Question
Chalom Rav,
J'ai cru comprendre que concernant l'interdit de Hadash, effectif même en dehors d'Eretz Israel, le TaZ (Choulhan Arouh Yoré Dea 293,4) aurait statué de façon munificiente sur un interdit de la torah en s'appuyant sur un principe inconnu pour moi : Si on est בשעת הדחק, on peut s'appuyer sur l'avis d'un Tana repoussé dans la Michna concernant un Interdit de la torah, malgré que son avis à été repoussé par la michna,le talmud et tranché par la majorité des Rishonim ainsi que dans le Rambam et Choulhan Arouh.

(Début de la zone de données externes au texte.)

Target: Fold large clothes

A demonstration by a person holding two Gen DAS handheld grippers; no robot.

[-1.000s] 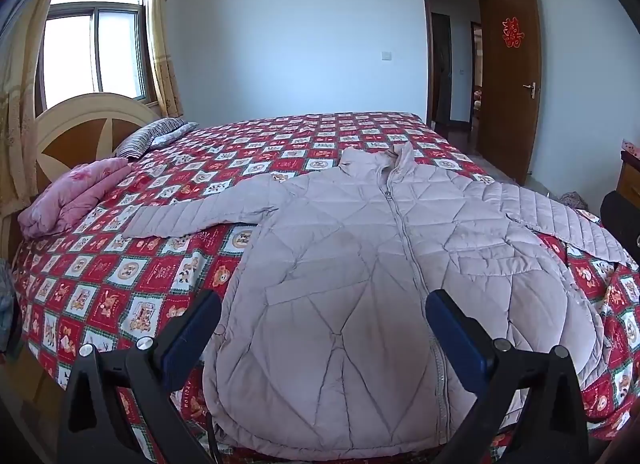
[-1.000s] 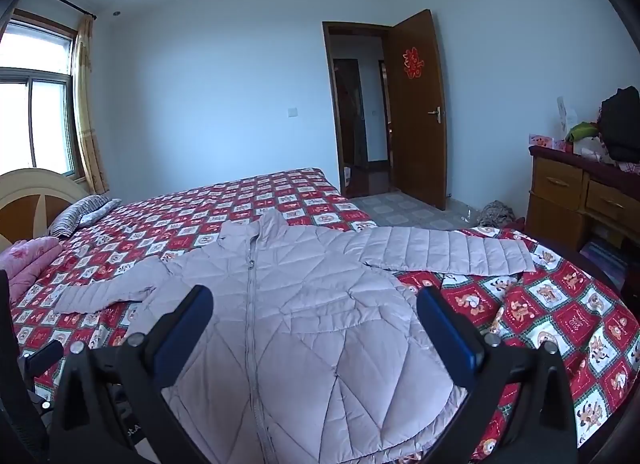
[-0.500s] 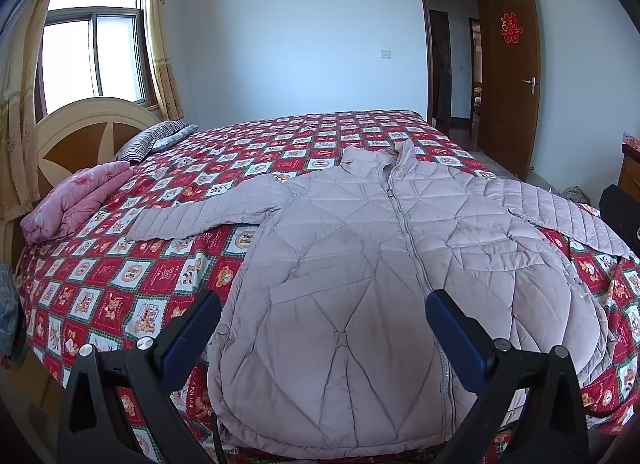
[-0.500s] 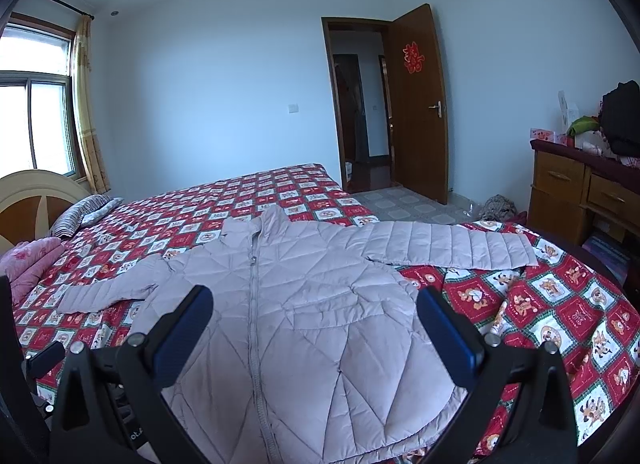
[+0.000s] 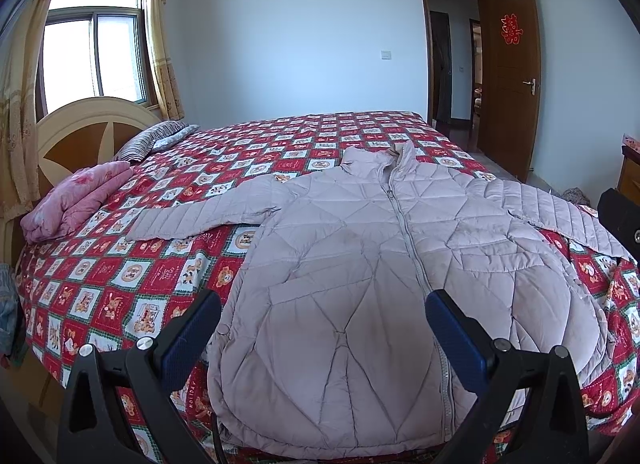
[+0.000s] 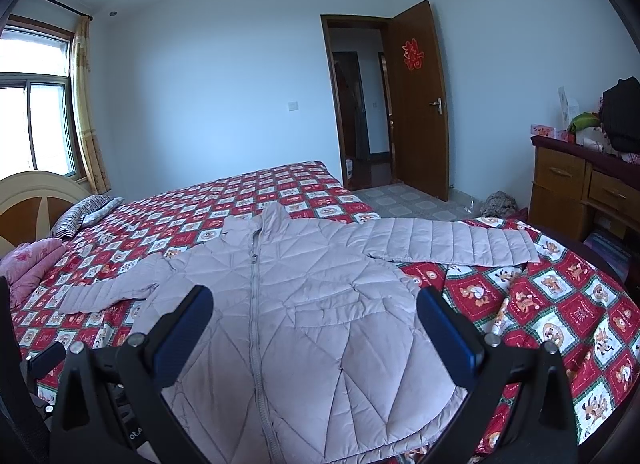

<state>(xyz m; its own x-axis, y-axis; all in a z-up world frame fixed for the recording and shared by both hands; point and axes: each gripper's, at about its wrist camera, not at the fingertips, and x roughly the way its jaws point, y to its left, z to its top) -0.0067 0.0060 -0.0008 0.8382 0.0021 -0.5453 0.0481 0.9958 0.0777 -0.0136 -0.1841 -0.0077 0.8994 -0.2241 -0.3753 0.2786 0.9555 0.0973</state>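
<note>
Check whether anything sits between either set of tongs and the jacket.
Nothing visible does. The lilac quilted jacket lies spread flat on the bed, and both the left tongs and the right tongs hang open directly over its lower half.

Around me, pale blue walls (image 5: 300,44) catch daylight from a window (image 5: 94,58) with yellow curtains (image 5: 162,40). My bed (image 5: 120,280) wears a red checked cover beneath a cream headboard (image 5: 80,132). 1 brown door (image 6: 420,104) stands open; a wooden dresser (image 6: 580,188) sits on my right.
</note>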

Ce genre d'OVNI hilhatique ou du moins ce principe, existe et est appliqué par d'autres decisionnaires dans d'autres halahots ? Ou a essayé de l'être ?

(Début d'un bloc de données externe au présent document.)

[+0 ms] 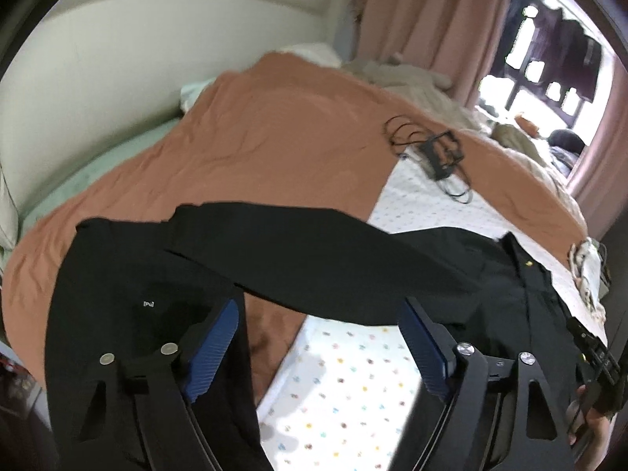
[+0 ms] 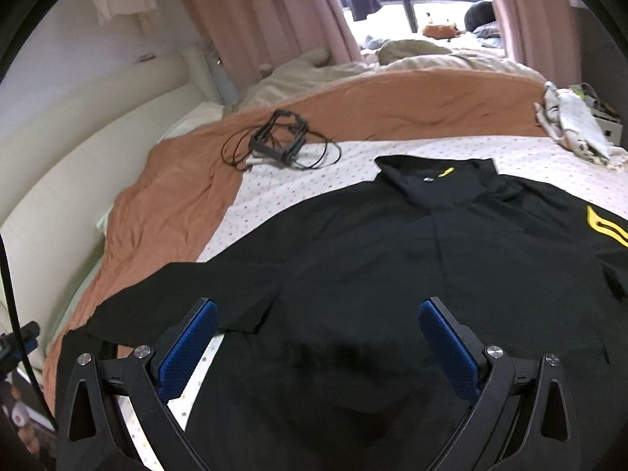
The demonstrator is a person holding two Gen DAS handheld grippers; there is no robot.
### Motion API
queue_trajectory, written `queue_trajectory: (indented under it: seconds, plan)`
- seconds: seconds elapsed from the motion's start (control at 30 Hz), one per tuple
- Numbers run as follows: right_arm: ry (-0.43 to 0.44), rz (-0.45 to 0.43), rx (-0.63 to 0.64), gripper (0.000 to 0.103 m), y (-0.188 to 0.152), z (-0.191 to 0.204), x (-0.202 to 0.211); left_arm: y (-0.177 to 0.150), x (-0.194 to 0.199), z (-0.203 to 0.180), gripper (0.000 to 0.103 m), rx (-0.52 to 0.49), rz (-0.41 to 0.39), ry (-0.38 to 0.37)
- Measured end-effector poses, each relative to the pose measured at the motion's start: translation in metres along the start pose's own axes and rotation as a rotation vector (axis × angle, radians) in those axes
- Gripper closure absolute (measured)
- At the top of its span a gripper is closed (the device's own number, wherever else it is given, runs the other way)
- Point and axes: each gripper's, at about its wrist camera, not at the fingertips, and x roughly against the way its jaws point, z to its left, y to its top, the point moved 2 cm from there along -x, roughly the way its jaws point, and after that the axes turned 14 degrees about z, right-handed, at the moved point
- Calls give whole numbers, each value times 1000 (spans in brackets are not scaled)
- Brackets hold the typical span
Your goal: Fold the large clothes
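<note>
The left gripper and the right gripper both have their jaws wide apart, holding nothing, just above the black shirt spread on the bed.

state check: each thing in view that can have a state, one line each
black shirt: spread front-up on the bed, collar toward the window, not yet folded
shirt sleeve: stretched out across the bed, flat
left gripper: open, nothing between the pads
right gripper: open, over the shirt's lower part, holding nothing
orange blanket: pushed back, rumpled
black frame with cable: lying loose on the bed
curtains: drawn apart
</note>
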Motion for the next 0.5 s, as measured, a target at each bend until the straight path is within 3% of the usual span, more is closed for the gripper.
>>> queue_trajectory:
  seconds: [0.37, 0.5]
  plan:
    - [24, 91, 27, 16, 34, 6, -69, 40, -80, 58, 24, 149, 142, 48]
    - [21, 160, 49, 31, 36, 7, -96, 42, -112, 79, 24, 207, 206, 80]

Réponse du Rav Shmuel Elikan
1. Ce n'est pas l'argumentaire du rav David Segal (TaZ YD 293,4).
Il vient justifier un usage largement répandu au sein de toute l'Europe ( limoud zeh'out ), en expliquant la logique talmudique qui le justifierait.
D'ailleurs, il ne s'appuie pas sur "l'avis d'un tanna repoussé" et explique, à la suite de son beau-père, le BaH', les sources qui légitimeraient cet usage appliqué par tous (pour ne pas devoir dire comme le Rema, ad loc. - "moutav ihyiou shogeguin" ).
2. Le fait de justifier a posteriori un usage largement répandu se retrouve dans toute la littérature rabbinique.